Without including any images, repeat the listing below exactly.
○ ○ ○ ○
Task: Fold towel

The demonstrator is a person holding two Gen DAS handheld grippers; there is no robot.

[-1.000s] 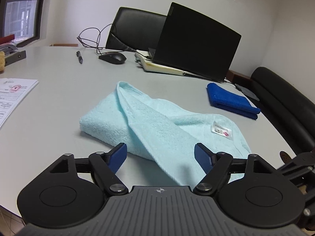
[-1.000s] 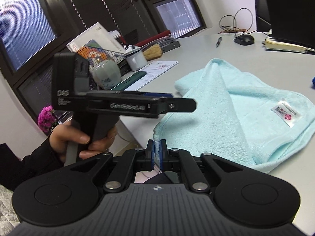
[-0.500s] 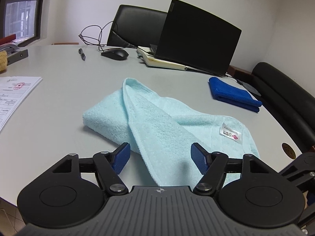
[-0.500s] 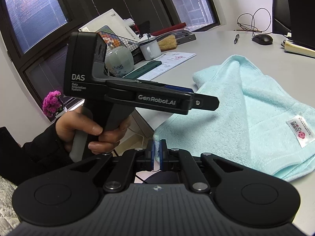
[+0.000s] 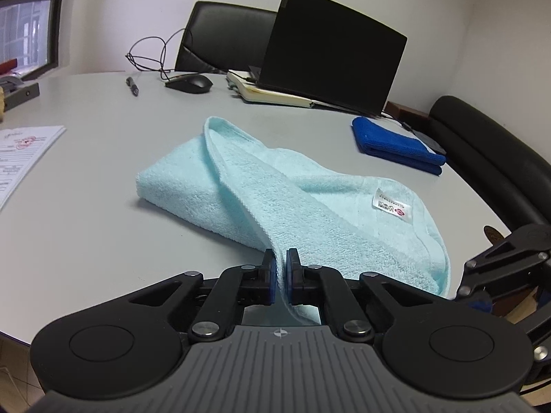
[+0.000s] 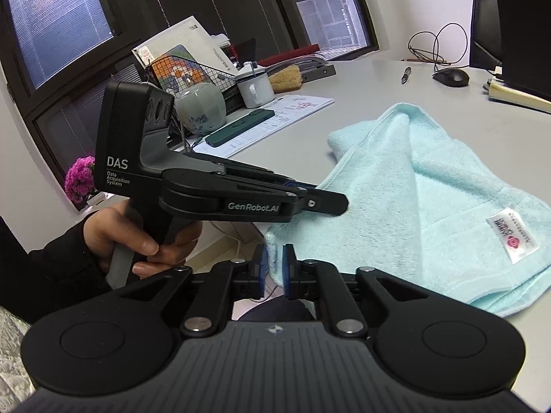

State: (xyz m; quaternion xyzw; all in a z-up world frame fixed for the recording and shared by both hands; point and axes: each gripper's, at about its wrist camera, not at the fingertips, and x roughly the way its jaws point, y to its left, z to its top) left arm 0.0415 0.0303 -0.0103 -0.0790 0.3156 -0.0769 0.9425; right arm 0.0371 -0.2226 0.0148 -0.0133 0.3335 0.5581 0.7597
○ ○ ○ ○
Task result –
Task: Fold towel

The demonstrator is a person holding two Gen DAS handheld grippers; there is no robot.

[-1.000s] 
[-1.000s] 
[-0.500s] 
[-0.500s] 
[+0.000s] 
[+0.000s] 

State: (xyz m; quaternion xyzw; all in a z-up world frame fixed for the recording and shared by both hands; point and axes: each gripper's, at about its wrist camera, not at the fingertips, and x roughly the way its jaws point, y to its left, z to its top) left arm 0.0415 0.0303 -0.0103 -0.0790 0.3156 -0.0769 0.9425; right arm 0.0371 -0.2226 0.0148 -0.0133 0.3335 0.5581 0.7597

With this, the answer is done.